**WORK ORDER:** Only text lines belong in the answer: the lines from the first one in the records through the line with "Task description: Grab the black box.", copied exactly.

[Records contained in a dataset]
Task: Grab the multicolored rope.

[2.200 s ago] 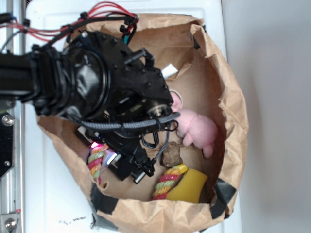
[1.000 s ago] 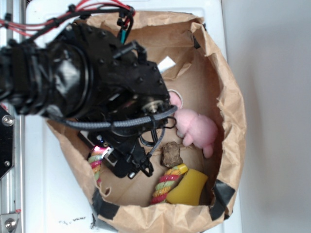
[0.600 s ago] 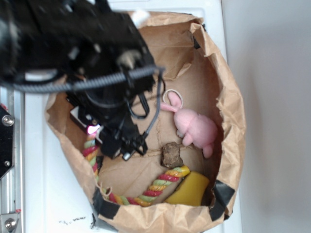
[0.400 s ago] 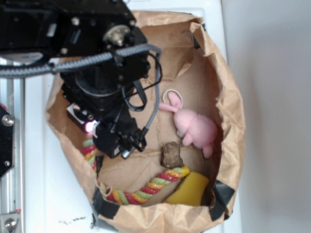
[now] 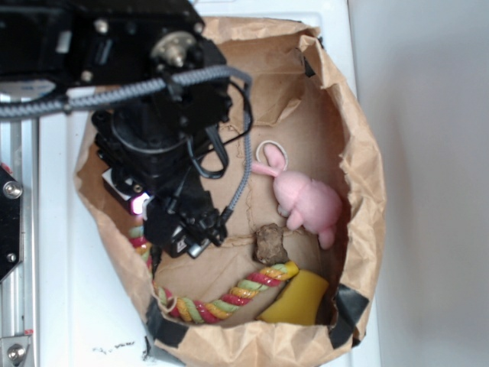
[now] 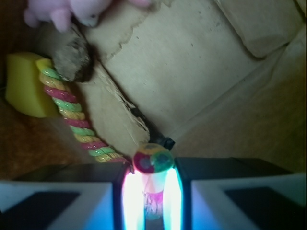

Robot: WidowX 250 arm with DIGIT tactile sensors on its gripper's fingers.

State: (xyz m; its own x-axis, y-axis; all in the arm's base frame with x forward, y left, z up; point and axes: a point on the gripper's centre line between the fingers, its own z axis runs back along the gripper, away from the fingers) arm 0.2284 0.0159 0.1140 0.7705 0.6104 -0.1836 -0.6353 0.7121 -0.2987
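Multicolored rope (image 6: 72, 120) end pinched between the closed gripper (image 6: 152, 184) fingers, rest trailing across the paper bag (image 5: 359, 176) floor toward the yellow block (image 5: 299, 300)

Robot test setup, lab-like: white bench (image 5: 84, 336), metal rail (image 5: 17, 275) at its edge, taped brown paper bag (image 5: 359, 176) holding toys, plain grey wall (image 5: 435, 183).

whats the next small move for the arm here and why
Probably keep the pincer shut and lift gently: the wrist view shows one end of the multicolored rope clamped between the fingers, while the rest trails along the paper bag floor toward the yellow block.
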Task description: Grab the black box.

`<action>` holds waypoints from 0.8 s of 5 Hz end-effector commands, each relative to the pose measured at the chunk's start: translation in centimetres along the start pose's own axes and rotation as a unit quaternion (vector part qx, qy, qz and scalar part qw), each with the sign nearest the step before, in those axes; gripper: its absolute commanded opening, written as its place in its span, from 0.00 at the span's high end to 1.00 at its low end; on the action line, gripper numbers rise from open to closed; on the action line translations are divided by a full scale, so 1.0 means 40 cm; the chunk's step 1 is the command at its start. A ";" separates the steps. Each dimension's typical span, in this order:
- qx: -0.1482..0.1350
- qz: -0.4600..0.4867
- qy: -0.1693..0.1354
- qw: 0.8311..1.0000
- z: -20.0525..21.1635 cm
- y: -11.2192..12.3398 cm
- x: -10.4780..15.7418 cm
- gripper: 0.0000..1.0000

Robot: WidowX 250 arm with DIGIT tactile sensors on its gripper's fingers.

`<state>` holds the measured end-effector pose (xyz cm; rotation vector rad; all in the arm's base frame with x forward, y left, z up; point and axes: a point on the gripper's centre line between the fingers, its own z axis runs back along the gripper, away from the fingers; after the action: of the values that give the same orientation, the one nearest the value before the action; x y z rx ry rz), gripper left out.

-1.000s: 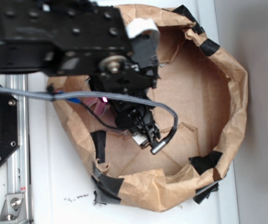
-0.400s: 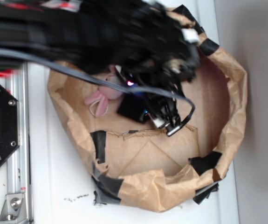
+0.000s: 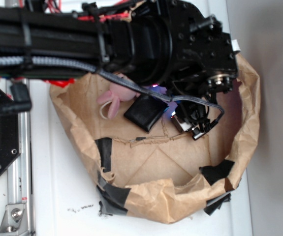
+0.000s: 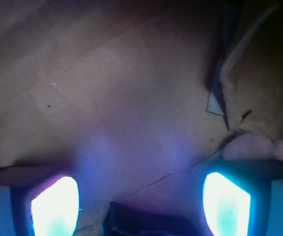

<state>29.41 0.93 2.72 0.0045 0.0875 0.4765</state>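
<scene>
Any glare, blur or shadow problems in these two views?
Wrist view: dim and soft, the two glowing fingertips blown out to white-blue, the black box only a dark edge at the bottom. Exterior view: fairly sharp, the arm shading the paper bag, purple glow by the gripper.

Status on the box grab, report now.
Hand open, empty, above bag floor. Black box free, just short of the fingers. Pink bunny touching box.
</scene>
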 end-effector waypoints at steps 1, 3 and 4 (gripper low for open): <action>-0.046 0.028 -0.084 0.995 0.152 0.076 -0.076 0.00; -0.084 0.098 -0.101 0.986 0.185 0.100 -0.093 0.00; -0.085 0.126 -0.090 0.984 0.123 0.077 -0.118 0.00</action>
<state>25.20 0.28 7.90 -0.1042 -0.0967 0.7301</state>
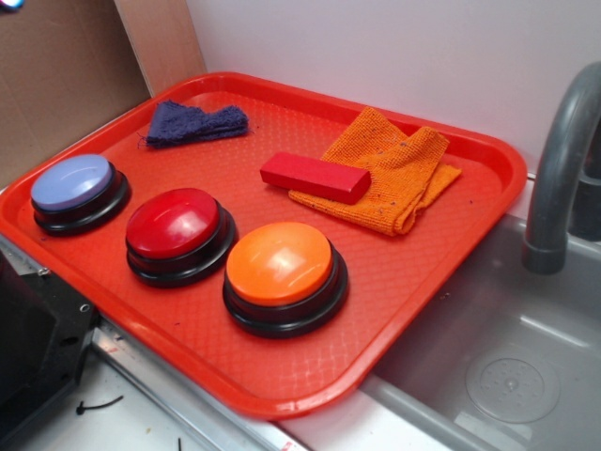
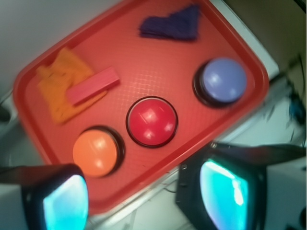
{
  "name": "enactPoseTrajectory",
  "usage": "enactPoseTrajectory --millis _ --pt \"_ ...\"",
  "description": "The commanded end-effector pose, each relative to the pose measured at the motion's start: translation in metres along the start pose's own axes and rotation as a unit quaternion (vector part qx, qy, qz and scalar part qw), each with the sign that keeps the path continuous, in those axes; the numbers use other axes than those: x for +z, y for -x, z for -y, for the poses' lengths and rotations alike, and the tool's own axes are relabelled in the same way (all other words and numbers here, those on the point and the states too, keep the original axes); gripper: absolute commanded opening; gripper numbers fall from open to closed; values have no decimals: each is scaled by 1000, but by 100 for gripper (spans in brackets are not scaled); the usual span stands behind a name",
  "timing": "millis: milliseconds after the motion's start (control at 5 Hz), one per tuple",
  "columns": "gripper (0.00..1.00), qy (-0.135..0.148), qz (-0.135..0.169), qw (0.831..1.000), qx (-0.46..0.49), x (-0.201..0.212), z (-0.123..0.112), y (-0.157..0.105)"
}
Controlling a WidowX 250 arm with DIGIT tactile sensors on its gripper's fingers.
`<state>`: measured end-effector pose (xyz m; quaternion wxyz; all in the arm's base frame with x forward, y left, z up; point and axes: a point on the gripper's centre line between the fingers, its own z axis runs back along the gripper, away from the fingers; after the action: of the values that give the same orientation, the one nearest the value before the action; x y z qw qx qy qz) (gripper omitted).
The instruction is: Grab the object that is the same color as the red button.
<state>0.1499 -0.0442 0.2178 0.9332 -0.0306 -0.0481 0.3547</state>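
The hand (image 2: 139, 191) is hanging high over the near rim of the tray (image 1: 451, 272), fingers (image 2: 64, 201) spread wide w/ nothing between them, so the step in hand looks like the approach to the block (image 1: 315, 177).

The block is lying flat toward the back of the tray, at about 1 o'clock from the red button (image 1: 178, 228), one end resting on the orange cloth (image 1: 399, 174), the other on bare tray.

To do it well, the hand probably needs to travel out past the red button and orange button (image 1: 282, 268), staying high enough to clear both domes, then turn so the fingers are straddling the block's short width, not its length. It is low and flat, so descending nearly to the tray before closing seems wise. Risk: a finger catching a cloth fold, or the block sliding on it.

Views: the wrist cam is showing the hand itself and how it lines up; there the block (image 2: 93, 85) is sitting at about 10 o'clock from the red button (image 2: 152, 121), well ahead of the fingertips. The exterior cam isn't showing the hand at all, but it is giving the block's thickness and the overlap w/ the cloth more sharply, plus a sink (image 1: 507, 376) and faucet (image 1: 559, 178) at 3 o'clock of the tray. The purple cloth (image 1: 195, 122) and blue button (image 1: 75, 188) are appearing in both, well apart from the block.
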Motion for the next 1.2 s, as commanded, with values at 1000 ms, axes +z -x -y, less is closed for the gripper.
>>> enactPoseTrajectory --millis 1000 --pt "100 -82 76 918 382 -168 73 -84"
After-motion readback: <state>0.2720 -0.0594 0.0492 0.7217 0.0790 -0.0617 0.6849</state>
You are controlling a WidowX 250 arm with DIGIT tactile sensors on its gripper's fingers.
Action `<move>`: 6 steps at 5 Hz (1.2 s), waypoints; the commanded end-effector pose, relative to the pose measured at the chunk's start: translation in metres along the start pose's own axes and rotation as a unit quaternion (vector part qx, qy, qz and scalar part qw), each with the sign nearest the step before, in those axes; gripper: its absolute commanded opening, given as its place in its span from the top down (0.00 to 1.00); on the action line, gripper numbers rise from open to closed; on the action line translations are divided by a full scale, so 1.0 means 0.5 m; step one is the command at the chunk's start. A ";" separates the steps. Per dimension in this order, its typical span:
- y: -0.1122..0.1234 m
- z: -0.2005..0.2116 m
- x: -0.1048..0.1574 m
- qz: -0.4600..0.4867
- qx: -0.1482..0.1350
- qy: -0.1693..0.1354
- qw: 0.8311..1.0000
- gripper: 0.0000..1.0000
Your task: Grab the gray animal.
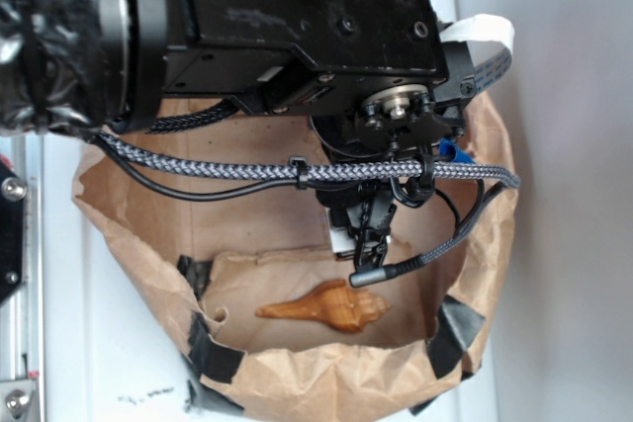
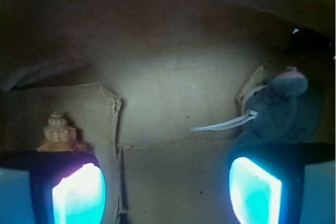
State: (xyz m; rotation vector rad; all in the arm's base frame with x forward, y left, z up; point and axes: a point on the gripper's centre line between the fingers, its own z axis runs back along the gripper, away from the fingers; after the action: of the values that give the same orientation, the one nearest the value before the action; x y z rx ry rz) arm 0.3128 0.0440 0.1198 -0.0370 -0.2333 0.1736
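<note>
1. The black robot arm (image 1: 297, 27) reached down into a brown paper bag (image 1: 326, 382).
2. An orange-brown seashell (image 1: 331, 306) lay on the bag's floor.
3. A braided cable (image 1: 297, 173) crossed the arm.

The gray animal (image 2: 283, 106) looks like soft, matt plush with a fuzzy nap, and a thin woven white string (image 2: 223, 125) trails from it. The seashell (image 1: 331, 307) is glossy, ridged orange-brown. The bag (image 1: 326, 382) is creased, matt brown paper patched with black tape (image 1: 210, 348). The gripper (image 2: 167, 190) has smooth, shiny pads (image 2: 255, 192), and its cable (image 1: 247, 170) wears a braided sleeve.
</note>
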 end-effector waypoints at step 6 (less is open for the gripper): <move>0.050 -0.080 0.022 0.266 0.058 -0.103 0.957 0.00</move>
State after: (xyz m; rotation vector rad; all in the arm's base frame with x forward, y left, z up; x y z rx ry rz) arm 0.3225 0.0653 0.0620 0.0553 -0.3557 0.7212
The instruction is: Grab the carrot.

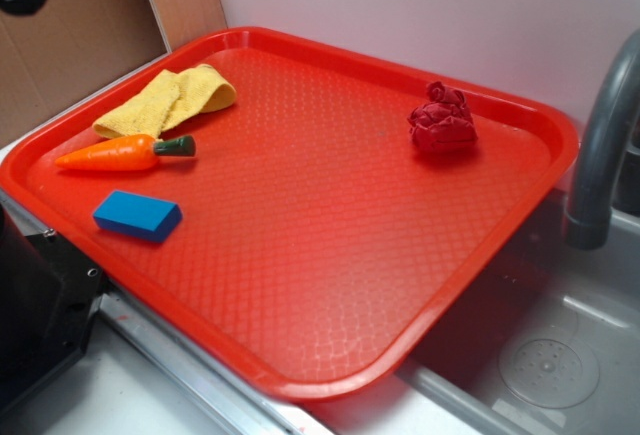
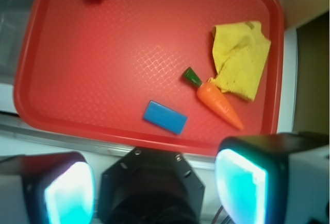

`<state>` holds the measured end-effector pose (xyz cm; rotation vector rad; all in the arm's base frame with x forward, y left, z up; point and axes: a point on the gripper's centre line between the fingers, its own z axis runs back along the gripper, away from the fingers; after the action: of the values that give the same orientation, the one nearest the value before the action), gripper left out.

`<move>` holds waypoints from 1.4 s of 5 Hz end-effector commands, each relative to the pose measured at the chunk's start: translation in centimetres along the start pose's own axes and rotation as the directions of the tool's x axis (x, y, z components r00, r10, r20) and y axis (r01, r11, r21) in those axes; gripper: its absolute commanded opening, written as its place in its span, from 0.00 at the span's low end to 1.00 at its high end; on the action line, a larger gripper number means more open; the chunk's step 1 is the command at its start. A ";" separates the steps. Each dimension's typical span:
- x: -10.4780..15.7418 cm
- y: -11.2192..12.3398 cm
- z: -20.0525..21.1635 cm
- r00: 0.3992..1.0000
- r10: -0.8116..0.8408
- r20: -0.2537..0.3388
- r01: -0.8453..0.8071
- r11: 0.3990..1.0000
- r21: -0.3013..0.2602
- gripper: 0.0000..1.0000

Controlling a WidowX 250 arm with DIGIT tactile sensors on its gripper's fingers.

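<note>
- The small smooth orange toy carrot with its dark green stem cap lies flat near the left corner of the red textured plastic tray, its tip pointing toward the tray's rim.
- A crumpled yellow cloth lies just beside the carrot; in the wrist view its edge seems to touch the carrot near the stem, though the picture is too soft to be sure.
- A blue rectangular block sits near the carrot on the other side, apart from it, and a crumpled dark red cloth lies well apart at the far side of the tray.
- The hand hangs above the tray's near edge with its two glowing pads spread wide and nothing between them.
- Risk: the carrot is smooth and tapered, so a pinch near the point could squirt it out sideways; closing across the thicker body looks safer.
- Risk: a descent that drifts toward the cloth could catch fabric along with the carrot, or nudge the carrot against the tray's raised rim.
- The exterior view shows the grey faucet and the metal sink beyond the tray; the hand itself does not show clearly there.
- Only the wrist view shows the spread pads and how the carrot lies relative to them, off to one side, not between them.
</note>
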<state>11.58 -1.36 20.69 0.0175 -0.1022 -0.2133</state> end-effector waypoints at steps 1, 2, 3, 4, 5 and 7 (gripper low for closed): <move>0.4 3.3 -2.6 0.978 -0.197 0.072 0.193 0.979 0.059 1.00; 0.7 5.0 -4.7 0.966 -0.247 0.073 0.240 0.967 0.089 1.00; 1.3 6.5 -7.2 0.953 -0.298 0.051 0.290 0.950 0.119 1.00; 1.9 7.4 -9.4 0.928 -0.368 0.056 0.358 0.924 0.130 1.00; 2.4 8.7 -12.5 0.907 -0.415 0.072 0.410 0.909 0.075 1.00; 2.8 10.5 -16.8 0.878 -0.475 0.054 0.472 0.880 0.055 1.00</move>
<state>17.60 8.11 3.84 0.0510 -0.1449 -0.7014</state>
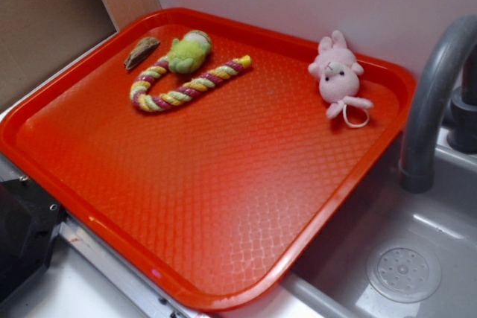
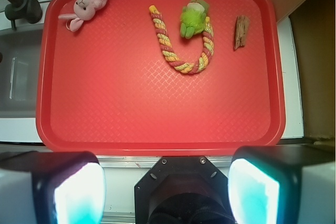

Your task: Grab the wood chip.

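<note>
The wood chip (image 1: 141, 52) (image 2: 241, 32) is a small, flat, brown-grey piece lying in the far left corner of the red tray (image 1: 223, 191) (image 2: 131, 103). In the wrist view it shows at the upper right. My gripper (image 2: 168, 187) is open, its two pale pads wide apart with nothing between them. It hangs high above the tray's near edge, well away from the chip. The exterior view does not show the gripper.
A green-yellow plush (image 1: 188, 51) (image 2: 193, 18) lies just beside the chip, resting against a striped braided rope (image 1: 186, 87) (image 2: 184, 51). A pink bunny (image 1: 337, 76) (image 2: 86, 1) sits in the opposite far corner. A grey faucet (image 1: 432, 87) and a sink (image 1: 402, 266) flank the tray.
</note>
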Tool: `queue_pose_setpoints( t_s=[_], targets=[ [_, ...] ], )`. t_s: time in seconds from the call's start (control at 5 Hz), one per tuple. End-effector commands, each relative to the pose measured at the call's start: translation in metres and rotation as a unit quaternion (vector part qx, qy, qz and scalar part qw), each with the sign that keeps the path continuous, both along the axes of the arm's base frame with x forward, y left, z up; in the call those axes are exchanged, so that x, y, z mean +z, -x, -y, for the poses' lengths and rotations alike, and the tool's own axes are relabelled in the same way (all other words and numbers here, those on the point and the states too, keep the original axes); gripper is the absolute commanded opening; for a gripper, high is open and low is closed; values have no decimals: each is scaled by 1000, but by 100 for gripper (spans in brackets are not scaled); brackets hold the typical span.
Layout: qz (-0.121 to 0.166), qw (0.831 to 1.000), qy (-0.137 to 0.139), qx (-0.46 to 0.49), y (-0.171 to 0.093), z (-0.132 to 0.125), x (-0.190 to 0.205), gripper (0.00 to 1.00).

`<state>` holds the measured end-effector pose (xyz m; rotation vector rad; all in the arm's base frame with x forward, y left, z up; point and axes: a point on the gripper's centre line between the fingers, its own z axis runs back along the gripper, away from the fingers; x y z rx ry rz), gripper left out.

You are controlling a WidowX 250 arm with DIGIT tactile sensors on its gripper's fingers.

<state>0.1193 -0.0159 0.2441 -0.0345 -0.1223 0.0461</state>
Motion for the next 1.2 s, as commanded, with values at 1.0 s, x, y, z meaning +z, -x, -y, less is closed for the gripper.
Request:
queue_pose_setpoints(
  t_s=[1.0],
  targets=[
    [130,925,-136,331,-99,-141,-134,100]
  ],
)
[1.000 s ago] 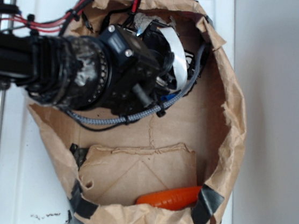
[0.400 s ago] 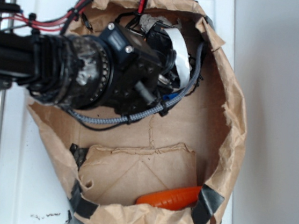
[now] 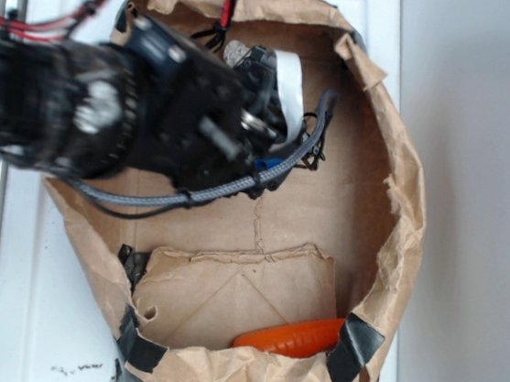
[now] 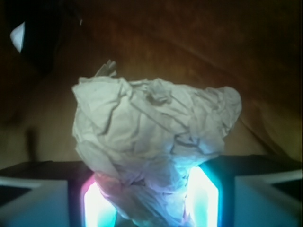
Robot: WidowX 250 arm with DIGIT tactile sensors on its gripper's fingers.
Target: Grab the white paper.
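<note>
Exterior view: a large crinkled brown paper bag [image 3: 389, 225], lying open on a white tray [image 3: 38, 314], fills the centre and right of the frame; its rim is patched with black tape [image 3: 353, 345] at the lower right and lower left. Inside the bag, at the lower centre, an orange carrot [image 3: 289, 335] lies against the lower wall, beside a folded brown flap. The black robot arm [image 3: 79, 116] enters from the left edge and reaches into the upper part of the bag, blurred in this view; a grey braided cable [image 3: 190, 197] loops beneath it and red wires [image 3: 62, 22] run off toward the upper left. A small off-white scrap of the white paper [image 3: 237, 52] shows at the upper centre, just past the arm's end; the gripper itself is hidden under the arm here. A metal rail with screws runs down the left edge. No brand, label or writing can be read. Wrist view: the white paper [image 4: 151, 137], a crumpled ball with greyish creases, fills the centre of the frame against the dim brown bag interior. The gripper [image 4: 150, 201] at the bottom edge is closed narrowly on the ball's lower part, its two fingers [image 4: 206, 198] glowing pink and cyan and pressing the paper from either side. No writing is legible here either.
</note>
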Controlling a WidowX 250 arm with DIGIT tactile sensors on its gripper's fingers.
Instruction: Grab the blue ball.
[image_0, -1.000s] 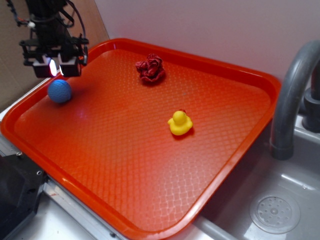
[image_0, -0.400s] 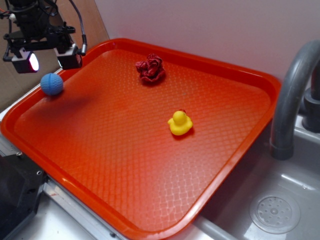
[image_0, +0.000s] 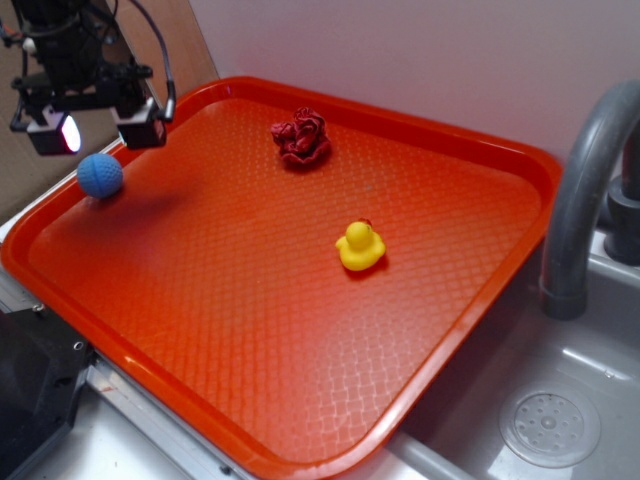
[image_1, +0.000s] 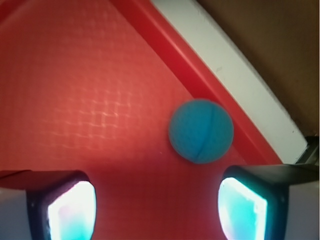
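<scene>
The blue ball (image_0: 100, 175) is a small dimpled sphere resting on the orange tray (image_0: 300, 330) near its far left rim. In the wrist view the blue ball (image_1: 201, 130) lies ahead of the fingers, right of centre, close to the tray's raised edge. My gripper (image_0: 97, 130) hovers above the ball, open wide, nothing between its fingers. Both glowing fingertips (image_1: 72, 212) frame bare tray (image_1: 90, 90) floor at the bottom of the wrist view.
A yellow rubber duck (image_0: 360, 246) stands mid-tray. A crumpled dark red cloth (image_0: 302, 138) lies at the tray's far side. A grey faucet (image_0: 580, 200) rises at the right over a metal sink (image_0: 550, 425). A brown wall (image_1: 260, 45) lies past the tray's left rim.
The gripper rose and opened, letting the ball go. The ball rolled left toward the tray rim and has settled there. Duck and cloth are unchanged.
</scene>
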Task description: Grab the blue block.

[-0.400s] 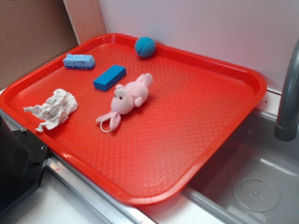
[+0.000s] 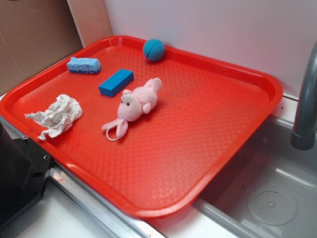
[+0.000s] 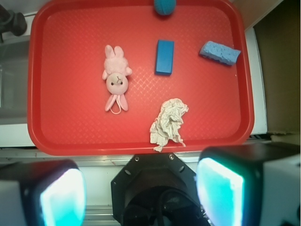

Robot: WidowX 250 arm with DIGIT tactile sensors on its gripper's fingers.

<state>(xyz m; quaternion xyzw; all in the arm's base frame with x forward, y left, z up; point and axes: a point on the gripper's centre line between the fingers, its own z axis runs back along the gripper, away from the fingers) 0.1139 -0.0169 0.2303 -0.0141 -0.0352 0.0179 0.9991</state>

**FINISHED EXERCISE:**
Task: Grab the multicolored rope.

[2.200 s ago] 
[1.000 s ago] 
[0.600 s ago] 
[0.400 s ago] 
[now] 
[now] 

Robot: WidowX 250 arm with DIGIT tactile sensors on its gripper's fingers.

State: (xyz m; its own x-axis, y-axis; all in the arm's base frame with x forward, y left, z up; point and axes: a point on the gripper's centre line between the fingers, its own z axis runs back along the gripper, away from the fingers) arm 0.2284 0.0159 0.1140 0.7705 0.6104 -0.1836 -0.6353 0.7121 -0.2987
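Multicolored rope (image 6: 72, 120) end pinched between the closed gripper (image 6: 152, 184) fingers, rest trailing across the paper bag (image 5: 359, 176) floor toward the yellow block (image 5: 299, 300)

Robot test setup, lab-like: white bench (image 5: 84, 336), metal rail (image 5: 17, 275) at its edge, taped brown paper bag (image 5: 359, 176) holding toys, plain grey wall (image 5: 435, 183).

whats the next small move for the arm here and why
Probably keep the pincer shut and lift gently: the wrist view shows one end of the multicolored rope clamped between the fingers, while the rest trails along the paper bag floor toward the yellow block.
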Task description: Grab the black box.

Nothing else remains for the exercise.